Standard Chartered posted higher-than-expected profits after a boost to income from higher interest rates and a strong performance in its trading business.

The bank, which earns most of its revenue in Asia, saw a 6 per cent increase in its reported pre-tax profit of $1.9billion in the first quarter.

This compared with $1.81billion the previous year and beat analyst estimates of $1.4billion.

Read the latest on Shell’s results

Shell’s first quarter profit came in at a hefty £6.1billion, beating analyst forecasts, but falling short of the the figure raked in a year ago.

The profit for the latest quarter was around £1billion higher than analysts had predicted.

The FTSE 100-listed group said it benefited from higher refining margins and solid oil trading.

FTSE 100 up 0.42% or 34.51 points to 8,155.75

And the FTSE 250 index is currently up 6.88 per cent to 19,933.47.

Let’s take a look at Shell’s share price

Shell shares rose on Thursday after the group posted its latest quarterly update.

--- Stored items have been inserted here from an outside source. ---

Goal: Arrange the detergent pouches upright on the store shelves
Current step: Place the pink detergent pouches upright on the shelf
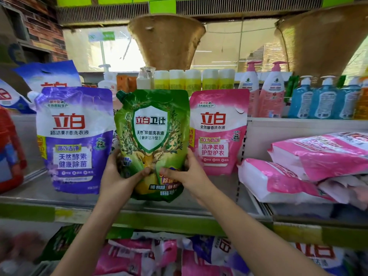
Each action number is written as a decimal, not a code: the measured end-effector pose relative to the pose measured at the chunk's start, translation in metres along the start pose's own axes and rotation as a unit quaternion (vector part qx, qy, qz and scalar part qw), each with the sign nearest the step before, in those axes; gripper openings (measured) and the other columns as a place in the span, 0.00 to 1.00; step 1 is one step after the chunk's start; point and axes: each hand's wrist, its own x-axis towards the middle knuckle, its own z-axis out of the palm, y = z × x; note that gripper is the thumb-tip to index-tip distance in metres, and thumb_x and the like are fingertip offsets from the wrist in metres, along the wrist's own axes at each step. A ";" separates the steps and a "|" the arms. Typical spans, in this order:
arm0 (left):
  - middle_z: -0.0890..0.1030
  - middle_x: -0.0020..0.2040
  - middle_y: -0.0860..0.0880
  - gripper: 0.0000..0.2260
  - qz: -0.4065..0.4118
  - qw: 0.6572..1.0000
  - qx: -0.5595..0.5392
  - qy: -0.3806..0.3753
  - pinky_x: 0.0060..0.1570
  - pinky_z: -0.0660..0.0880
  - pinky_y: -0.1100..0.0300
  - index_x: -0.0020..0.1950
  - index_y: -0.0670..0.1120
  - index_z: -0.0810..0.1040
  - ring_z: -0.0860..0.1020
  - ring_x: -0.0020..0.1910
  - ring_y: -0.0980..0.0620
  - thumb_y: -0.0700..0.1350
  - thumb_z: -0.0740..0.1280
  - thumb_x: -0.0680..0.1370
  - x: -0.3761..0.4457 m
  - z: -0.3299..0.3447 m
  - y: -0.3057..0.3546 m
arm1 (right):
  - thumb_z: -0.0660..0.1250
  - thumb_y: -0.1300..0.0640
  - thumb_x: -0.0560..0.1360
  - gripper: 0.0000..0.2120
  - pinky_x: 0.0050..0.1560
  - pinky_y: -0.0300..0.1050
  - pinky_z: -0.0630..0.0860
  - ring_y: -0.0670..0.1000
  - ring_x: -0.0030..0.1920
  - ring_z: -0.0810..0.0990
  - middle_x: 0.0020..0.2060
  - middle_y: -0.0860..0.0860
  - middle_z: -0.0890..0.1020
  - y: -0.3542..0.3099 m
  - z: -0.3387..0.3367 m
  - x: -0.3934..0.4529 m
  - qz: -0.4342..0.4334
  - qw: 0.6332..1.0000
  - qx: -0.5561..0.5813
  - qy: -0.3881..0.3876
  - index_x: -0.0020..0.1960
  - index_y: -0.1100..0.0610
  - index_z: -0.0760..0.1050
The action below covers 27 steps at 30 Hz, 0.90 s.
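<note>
Both hands grip the green pouch [152, 140] by its lower corners: left hand [117, 176] and right hand [189, 172], fingers curled round its sides, thumbs pressed on its front. Green pouch stands upright on the shelf [59, 198], spout at top left. Purple pouch [73, 136] upright just left of it; pink pouch [218, 132] upright just right. Further right, pink bags [298, 168] lie stacked flat.
</note>
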 end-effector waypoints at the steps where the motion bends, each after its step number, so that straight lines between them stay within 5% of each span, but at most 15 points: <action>1: 0.75 0.60 0.55 0.41 0.018 0.999 0.033 0.031 0.57 0.76 0.61 0.74 0.47 0.63 0.75 0.59 0.55 0.47 0.79 0.65 -0.005 0.003 0.005 | 0.80 0.56 0.67 0.35 0.60 0.47 0.78 0.50 0.63 0.77 0.63 0.49 0.78 -0.007 -0.005 -0.004 0.003 1.000 -0.024 0.003 0.68 0.46 0.66; 3: 0.72 0.66 0.47 0.36 0.078 0.991 0.080 0.077 0.65 0.70 0.55 0.73 0.45 0.64 0.71 0.65 0.50 0.46 0.77 0.69 -0.018 0.015 0.019 | 0.78 0.48 0.65 0.40 0.59 0.43 0.75 0.49 0.64 0.75 0.64 0.48 0.76 -0.025 -0.021 -0.014 -0.013 0.997 -0.060 0.035 0.72 0.50 0.64; 5: 0.72 0.64 0.49 0.30 0.147 0.984 0.068 0.070 0.63 0.68 0.60 0.71 0.47 0.67 0.70 0.64 0.53 0.46 0.75 0.72 -0.033 0.038 0.037 | 0.75 0.44 0.67 0.35 0.55 0.38 0.75 0.46 0.61 0.77 0.61 0.46 0.77 -0.048 -0.042 -0.030 -0.050 0.991 -0.095 0.085 0.70 0.50 0.67; 8: 0.75 0.60 0.54 0.22 0.201 0.979 0.011 -0.006 0.60 0.69 0.64 0.68 0.48 0.70 0.74 0.61 0.57 0.46 0.72 0.75 -0.054 0.084 0.068 | 0.73 0.49 0.74 0.19 0.51 0.36 0.80 0.42 0.55 0.81 0.55 0.44 0.81 -0.078 -0.081 -0.058 -0.096 0.975 -0.112 0.168 0.61 0.47 0.71; 12: 0.79 0.57 0.54 0.15 0.191 0.971 -0.059 -0.133 0.60 0.72 0.66 0.63 0.47 0.74 0.76 0.60 0.57 0.44 0.70 0.77 -0.079 0.161 0.104 | 0.71 0.56 0.76 0.09 0.53 0.44 0.81 0.47 0.52 0.83 0.50 0.46 0.82 -0.112 -0.146 -0.104 -0.126 0.940 -0.112 0.297 0.52 0.47 0.73; 16: 0.78 0.62 0.47 0.17 0.174 0.966 -0.049 -0.186 0.63 0.71 0.57 0.65 0.44 0.74 0.75 0.62 0.51 0.46 0.68 0.78 -0.092 0.225 0.125 | 0.70 0.58 0.77 0.09 0.47 0.47 0.77 0.54 0.50 0.80 0.49 0.51 0.80 -0.124 -0.208 -0.142 -0.110 0.898 -0.082 0.419 0.50 0.48 0.71; 22: 0.75 0.67 0.45 0.19 0.142 0.967 0.008 -0.210 0.60 0.68 0.59 0.68 0.43 0.72 0.73 0.65 0.49 0.47 0.66 0.80 -0.083 0.288 0.145 | 0.73 0.58 0.73 0.19 0.52 0.50 0.76 0.53 0.48 0.77 0.52 0.54 0.76 -0.124 -0.272 -0.163 -0.027 0.845 -0.004 0.534 0.56 0.55 0.65; 27: 0.74 0.67 0.43 0.21 0.090 0.965 0.050 -0.243 0.52 0.66 0.60 0.71 0.44 0.68 0.74 0.52 0.55 0.49 0.65 0.80 -0.066 0.316 0.145 | 0.74 0.62 0.72 0.22 0.58 0.69 0.76 0.64 0.56 0.81 0.58 0.64 0.79 -0.116 -0.277 -0.155 0.022 0.865 0.127 0.485 0.62 0.63 0.69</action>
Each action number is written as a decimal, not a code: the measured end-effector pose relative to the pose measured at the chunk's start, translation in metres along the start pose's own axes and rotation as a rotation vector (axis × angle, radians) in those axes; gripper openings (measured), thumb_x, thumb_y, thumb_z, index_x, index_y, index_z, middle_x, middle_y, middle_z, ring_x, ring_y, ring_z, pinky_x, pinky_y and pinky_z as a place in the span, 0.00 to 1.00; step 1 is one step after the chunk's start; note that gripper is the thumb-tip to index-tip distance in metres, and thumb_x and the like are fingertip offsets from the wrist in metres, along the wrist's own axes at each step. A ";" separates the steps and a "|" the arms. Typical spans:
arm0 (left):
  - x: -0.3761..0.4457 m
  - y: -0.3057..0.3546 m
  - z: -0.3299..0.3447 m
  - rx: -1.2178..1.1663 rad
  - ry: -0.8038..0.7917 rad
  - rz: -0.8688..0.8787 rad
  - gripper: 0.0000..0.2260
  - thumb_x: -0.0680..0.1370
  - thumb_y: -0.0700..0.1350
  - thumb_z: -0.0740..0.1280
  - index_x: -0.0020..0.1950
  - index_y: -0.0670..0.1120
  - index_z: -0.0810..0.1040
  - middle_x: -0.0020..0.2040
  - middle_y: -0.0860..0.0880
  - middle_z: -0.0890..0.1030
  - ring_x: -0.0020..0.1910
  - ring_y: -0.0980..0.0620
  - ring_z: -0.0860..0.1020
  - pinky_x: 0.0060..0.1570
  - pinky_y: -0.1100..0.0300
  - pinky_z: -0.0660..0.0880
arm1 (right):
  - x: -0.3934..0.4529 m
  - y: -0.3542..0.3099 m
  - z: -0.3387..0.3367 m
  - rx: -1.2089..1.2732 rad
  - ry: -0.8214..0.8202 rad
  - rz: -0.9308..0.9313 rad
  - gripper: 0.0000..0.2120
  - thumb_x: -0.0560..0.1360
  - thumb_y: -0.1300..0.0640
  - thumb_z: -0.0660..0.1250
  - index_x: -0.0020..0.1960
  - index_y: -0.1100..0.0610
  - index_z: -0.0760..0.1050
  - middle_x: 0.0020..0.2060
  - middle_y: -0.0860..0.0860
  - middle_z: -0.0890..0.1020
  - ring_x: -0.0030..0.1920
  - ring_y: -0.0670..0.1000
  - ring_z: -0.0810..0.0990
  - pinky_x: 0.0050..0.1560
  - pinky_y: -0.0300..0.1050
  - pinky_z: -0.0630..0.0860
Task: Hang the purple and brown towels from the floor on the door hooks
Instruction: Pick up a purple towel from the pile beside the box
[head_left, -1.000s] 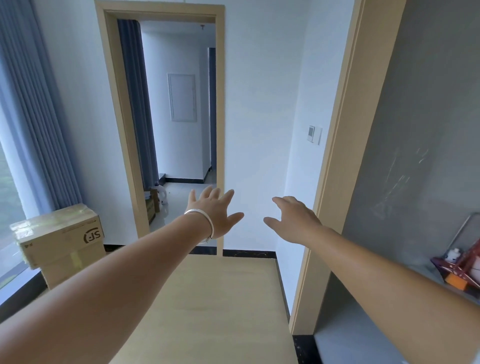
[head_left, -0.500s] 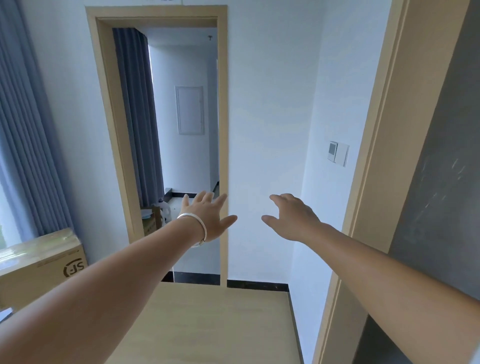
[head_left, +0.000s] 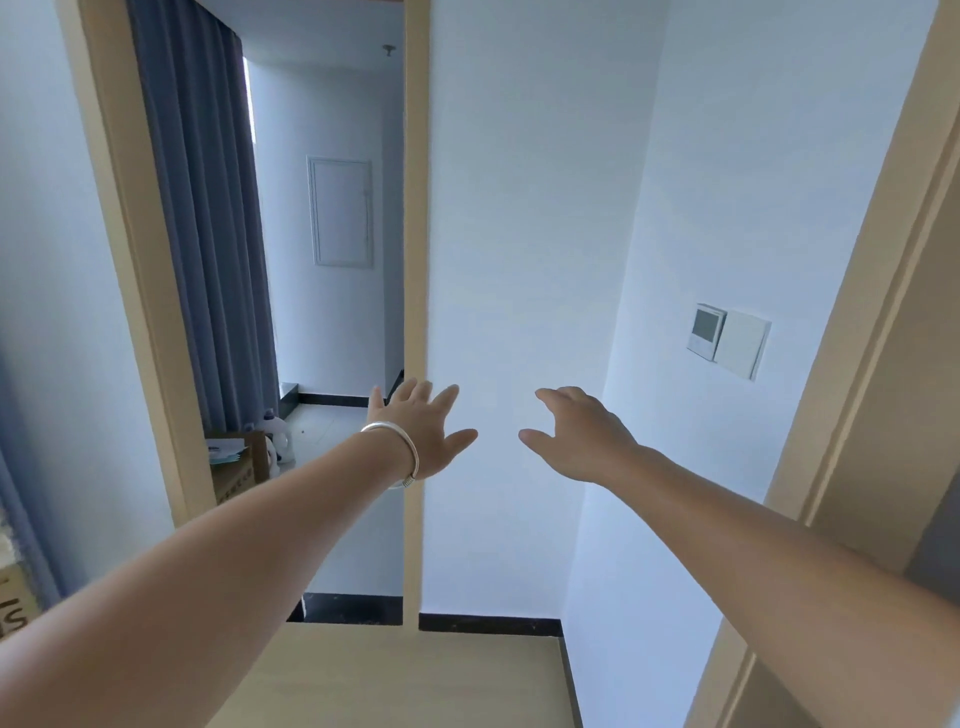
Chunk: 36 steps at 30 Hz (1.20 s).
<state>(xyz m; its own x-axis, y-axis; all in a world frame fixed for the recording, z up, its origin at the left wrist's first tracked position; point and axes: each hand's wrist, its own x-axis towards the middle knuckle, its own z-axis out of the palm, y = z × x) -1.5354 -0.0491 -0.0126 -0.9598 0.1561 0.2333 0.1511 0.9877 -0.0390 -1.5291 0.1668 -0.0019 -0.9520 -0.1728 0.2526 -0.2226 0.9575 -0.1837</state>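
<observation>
Both hands out front, holding nothing. Left hand (head_left: 415, 431) at about 9 o'clock of frame centre, fingers straight and spread, silver bracelet (head_left: 395, 457) on the wrist. Right hand (head_left: 582, 436) at about 3 o'clock of it, fingers loosely bent, released. Neither touches a thing.

Behind the left hand: doorway frame (head_left: 415, 291) into a second room, blue curtain (head_left: 208, 249) at 10 o'clock. Wall switch (head_left: 727, 340) at 2 o'clock of the right hand. Second frame post (head_left: 872, 332) runs up the right edge. Wood surface (head_left: 405, 680) at 6 o'clock, probably a table top, hard to say from this angle.

Towels: not in view, neither purple nor brown. No door hooks visible either. Task looks not yet begun.

Risks: head is pitched up, so the floor is mostly out of sight; searching at this angle could miss the towels. Hooks unlocated, so picking up first could mean carrying both towels around blind.
</observation>
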 end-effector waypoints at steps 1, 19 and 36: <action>0.019 -0.009 0.003 -0.009 0.003 0.001 0.31 0.79 0.66 0.49 0.78 0.55 0.48 0.77 0.48 0.56 0.78 0.49 0.47 0.74 0.39 0.45 | 0.019 0.000 0.003 -0.003 -0.003 0.004 0.32 0.78 0.39 0.58 0.77 0.51 0.56 0.74 0.50 0.61 0.72 0.51 0.63 0.67 0.49 0.63; 0.152 -0.223 0.073 0.038 -0.018 -0.268 0.31 0.78 0.67 0.49 0.78 0.55 0.50 0.77 0.49 0.58 0.78 0.47 0.49 0.72 0.38 0.47 | 0.277 -0.121 0.115 0.085 -0.120 -0.207 0.30 0.77 0.41 0.59 0.75 0.52 0.59 0.72 0.52 0.64 0.69 0.54 0.66 0.64 0.52 0.68; 0.065 -0.472 0.081 0.163 -0.138 -1.043 0.33 0.77 0.68 0.49 0.79 0.56 0.46 0.79 0.49 0.53 0.78 0.48 0.45 0.74 0.38 0.43 | 0.419 -0.436 0.237 0.270 -0.347 -0.986 0.33 0.78 0.39 0.58 0.78 0.50 0.53 0.76 0.49 0.58 0.75 0.54 0.59 0.70 0.55 0.63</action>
<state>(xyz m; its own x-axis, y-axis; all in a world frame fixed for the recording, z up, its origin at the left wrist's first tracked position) -1.6880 -0.5053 -0.0582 -0.6161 -0.7793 0.1148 -0.7855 0.6187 -0.0157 -1.8805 -0.3776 -0.0412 -0.3262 -0.9365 0.1289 -0.9222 0.2853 -0.2611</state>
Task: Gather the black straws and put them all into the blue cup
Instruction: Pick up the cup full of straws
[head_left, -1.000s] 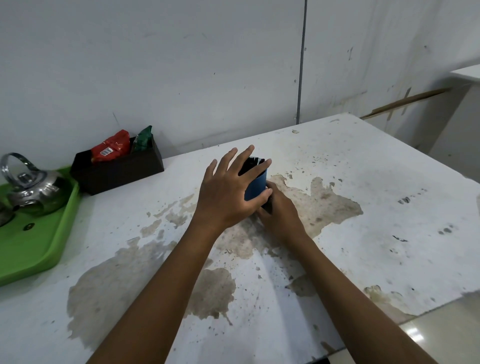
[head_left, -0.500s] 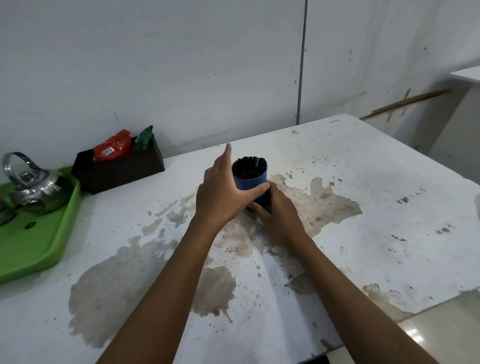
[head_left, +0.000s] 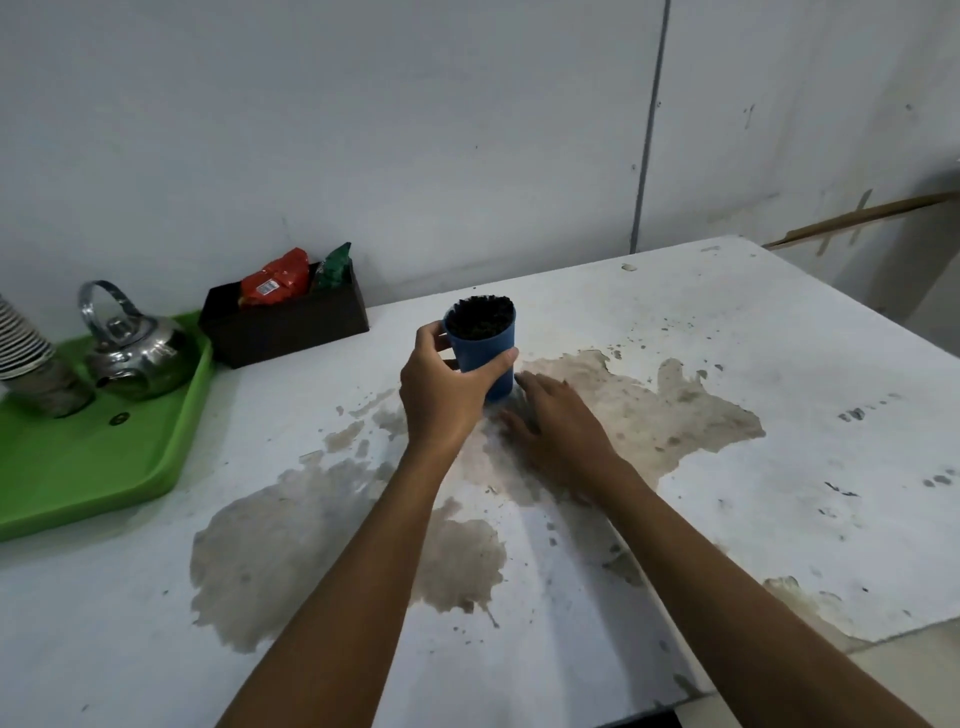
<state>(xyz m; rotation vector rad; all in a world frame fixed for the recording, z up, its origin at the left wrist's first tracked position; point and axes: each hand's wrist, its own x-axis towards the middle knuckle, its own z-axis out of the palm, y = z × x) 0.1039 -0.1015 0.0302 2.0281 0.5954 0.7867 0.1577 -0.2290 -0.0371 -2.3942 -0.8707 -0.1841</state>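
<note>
Left hand (head_left: 441, 392) wraps the blue cup (head_left: 485, 356), thumb on the near side and fingers behind, clamped on its wall. The cup stands upright on the stained table (head_left: 727, 467), packed with black straws (head_left: 480, 316) (ends level with rim). Right hand (head_left: 563, 426) lies flat, fingers spread, just beside the cup's base.

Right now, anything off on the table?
Table surface is worn: big brown patches where the white coating has peeled. Otherwise fine: blue cup upright in the left hand, black straws inside, none loose.
</note>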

In early trading Shell shares were up 0.92 per cent or 25.84 points to 2,844.84. In the last year, shares in the FTSE 100-listed oil giant havr risen by over 20 per cent.

Shell’s profit smashes predictions

Shell has reported first-quarter adjusted earnings of $7.7billion, or around £6.1billion, sharply beating expectations, on the back of strong oil trading and higher refining margins.

The oil major also announced it will repurchase a further $3.5billion of its shares over the next three months, at a similar rate to the previous quarter. Its dividend remained unchanged.

‘Shell delivered another quarter of strong operational and financial performance, demonstrating our continued focus on delivering more value with less emissions,’ chief executive Wael Sawan said.

Wael Sawan, Shell CEO, takes part in a panel during the ADIPEC, Oil and Energy exhibition and conference in Abu Dhabi, United Arab Emirates, Monday Oct. 2, 2023. (AP Photo/Kamran Jebreili)

Fed Reserve maintains interest rates

Overnight, the US Federal Reserve held interest rates steady and signaled it is still leaning towards eventual reductions in borrowing costs, but put a red flag on recent disappointing inflation readings that could make those rate cuts a while in coming.

Fed Chair Jerome Powell said that after starting 2024 with three months of faster-than-expected price increases, it ‘will take longer than previously expected’ for policymakers to become comfortable that inflation will resume the decline towards 2 per cent that had cheered them through much of last year.